*REQUIREMENT*:
The answer consists solely of the data below, reproduced exactly.

*DATA PROVIDED*:

--- START ---

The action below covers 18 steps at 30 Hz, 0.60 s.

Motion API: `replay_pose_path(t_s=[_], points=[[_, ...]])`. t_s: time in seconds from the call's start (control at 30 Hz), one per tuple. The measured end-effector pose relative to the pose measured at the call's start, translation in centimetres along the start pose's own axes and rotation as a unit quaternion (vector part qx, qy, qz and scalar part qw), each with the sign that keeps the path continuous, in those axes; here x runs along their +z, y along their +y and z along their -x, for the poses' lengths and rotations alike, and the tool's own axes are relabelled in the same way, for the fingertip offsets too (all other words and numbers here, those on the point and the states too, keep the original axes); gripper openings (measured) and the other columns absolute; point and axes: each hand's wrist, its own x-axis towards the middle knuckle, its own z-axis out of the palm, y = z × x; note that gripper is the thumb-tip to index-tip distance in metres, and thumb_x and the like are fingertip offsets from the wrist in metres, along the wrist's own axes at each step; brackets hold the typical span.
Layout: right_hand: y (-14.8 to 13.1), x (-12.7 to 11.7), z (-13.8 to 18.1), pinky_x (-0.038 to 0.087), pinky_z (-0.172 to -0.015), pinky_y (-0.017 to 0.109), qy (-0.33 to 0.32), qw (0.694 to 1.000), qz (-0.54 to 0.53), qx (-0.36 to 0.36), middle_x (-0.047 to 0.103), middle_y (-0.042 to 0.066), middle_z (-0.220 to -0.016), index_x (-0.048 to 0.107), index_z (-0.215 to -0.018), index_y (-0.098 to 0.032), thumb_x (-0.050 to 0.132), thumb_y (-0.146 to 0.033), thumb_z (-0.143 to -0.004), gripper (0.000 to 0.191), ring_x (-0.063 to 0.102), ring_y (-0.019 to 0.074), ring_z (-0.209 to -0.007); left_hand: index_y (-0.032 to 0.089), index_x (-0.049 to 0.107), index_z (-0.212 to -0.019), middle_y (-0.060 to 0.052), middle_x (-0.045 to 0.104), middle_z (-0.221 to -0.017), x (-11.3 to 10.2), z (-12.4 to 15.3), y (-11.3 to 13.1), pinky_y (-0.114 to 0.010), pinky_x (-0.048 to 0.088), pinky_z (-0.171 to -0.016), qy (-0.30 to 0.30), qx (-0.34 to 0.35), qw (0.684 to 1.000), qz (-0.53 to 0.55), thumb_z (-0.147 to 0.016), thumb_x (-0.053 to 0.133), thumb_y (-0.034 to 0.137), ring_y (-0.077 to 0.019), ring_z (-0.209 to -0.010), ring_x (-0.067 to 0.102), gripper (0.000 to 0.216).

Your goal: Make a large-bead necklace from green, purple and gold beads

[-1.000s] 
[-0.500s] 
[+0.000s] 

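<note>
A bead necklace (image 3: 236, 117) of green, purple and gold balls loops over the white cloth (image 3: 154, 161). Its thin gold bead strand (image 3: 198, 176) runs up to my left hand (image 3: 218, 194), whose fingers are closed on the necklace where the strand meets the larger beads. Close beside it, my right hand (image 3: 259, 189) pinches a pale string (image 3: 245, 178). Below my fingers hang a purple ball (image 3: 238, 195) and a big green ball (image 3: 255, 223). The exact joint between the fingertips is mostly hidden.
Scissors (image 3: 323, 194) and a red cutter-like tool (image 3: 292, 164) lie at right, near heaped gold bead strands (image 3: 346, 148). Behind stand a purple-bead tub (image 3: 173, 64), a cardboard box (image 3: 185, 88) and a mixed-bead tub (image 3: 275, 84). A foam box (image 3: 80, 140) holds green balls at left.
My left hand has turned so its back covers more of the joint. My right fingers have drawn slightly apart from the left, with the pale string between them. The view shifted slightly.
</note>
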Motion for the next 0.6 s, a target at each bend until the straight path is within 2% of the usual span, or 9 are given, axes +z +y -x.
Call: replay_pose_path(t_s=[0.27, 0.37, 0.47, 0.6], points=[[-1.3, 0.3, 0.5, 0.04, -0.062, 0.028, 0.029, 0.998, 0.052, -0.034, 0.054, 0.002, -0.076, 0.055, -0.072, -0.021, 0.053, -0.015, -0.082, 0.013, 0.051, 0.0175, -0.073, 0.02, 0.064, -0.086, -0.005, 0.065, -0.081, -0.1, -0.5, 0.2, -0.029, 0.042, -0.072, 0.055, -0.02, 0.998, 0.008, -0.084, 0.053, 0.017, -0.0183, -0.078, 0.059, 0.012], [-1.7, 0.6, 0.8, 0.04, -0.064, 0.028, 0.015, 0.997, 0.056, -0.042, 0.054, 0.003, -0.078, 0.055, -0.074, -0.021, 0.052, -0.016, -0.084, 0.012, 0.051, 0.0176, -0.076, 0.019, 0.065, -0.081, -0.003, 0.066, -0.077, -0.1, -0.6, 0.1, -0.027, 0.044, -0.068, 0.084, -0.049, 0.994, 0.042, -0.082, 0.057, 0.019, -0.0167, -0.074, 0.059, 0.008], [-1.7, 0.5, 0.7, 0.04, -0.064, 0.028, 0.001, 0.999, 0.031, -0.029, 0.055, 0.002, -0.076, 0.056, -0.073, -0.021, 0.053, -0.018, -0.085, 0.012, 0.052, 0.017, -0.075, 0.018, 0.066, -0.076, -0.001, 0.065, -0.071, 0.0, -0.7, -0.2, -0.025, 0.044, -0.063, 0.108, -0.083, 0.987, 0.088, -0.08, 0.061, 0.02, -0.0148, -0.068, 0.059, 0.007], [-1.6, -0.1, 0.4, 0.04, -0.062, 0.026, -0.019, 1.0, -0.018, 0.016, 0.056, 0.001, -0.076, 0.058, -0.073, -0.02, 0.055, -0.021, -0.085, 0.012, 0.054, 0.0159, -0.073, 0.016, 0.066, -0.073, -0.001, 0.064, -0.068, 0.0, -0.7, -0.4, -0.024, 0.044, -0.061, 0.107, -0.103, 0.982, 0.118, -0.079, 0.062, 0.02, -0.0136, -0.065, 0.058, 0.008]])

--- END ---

*TASK OUTPUT*:
The action below covers 18 steps at 30 Hz, 0.60 s.

Motion API: `replay_pose_path(t_s=[_], points=[[_, ...]])`. t_s: time in seconds from the call's start (control at 30 Hz), one per tuple. The measured end-effector pose relative to the pose measured at the call's start, translation in centimetres along the start pose's own axes and rotation as a unit quaternion (vector part qx, qy, qz and scalar part qw), each with the sign that keeps the path continuous, in those axes; here x runs along their +z, y along their +y and z along their -x, for the poses' lengths and rotations alike, and the tool's own axes are relabelled in the same way, for the fingertip offsets too (all other words and numbers here, those on the point and the states too, keep the original axes); gripper openings (measured) and the other columns absolute; point and axes: each hand's wrist, its own x-axis towards the middle knuckle, its own z-axis out of the palm, y = z × x; note that gripper is the thumb-tip to index-tip distance in metres, and thumb_x and the like are fingertip offsets from the wrist in metres, along the wrist's own axes at each step; brackets hold the typical span.
Layout: right_hand: y (-14.8 to 13.1), x (-12.7 to 11.7), z (-13.8 to 18.1), pinky_x (-0.038 to 0.087), pinky_z (-0.172 to -0.015), pinky_y (-0.017 to 0.109), qy (-0.33 to 0.32), qw (0.694 to 1.000), qz (-0.54 to 0.53), qx (-0.36 to 0.36), middle_x (-0.047 to 0.103), middle_y (-0.042 to 0.066), middle_z (-0.220 to -0.016), index_x (-0.048 to 0.107), index_z (-0.215 to -0.018), index_y (-0.098 to 0.032), thumb_x (-0.050 to 0.132), thumb_y (-0.146 to 0.033), thumb_z (-0.143 to -0.004), gripper (0.000 to 0.191), ring_x (-0.063 to 0.102), ring_y (-0.019 to 0.074), ring_z (-0.209 to -0.007); left_hand: index_y (-0.032 to 0.089), index_x (-0.049 to 0.107), index_z (-0.212 to -0.019), middle_y (-0.060 to 0.052), middle_x (-0.045 to 0.104), middle_z (-0.221 to -0.017), x (-11.3 to 10.2), z (-12.4 to 15.3), y (-11.3 to 13.1), pinky_y (-0.114 to 0.010), pinky_x (-0.048 to 0.088), pinky_z (-0.171 to -0.016), qy (-0.30 to 0.30), qx (-0.34 to 0.35), qw (0.684 to 1.000), qz (-0.53 to 0.55), thumb_z (-0.147 to 0.016), thumb_x (-0.053 to 0.133), thumb_y (-0.034 to 0.137), ring_y (-0.077 to 0.019), ring_z (-0.209 to -0.010), ring_x (-0.067 to 0.102), gripper (0.000 to 0.216).

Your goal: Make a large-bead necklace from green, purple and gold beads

[-1.000s] 
[-0.500s] 
[+0.000s] 

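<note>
A bead necklace (image 3: 236, 117) of green, purple and gold balls loops over the white cloth (image 3: 154, 161). Its thin gold bead strand (image 3: 198, 176) runs up to my left hand (image 3: 218, 194), whose fingers are closed on the necklace where the strand meets the larger beads. Close beside it, my right hand (image 3: 259, 189) pinches a pale string (image 3: 245, 178). Below my fingers hang a purple ball (image 3: 238, 195) and a big green ball (image 3: 255, 223). The exact joint between the fingertips is mostly hidden.
Scissors (image 3: 323, 194) and a red cutter-like tool (image 3: 292, 164) lie at right, near heaped gold bead strands (image 3: 346, 148). Behind stand a purple-bead tub (image 3: 173, 64), a cardboard box (image 3: 185, 88) and a mixed-bead tub (image 3: 275, 84). A foam box (image 3: 80, 140) holds green balls at left.
My left hand has turned so its back covers more of the joint. My right fingers have drawn slightly apart from the left, with the pale string between them. The view shifted slightly.
</note>
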Motion for the next 0.6 s, a target at each bend until the straight path is within 2% of the usual span, or 9 are given, axes +z +y -x.
Call: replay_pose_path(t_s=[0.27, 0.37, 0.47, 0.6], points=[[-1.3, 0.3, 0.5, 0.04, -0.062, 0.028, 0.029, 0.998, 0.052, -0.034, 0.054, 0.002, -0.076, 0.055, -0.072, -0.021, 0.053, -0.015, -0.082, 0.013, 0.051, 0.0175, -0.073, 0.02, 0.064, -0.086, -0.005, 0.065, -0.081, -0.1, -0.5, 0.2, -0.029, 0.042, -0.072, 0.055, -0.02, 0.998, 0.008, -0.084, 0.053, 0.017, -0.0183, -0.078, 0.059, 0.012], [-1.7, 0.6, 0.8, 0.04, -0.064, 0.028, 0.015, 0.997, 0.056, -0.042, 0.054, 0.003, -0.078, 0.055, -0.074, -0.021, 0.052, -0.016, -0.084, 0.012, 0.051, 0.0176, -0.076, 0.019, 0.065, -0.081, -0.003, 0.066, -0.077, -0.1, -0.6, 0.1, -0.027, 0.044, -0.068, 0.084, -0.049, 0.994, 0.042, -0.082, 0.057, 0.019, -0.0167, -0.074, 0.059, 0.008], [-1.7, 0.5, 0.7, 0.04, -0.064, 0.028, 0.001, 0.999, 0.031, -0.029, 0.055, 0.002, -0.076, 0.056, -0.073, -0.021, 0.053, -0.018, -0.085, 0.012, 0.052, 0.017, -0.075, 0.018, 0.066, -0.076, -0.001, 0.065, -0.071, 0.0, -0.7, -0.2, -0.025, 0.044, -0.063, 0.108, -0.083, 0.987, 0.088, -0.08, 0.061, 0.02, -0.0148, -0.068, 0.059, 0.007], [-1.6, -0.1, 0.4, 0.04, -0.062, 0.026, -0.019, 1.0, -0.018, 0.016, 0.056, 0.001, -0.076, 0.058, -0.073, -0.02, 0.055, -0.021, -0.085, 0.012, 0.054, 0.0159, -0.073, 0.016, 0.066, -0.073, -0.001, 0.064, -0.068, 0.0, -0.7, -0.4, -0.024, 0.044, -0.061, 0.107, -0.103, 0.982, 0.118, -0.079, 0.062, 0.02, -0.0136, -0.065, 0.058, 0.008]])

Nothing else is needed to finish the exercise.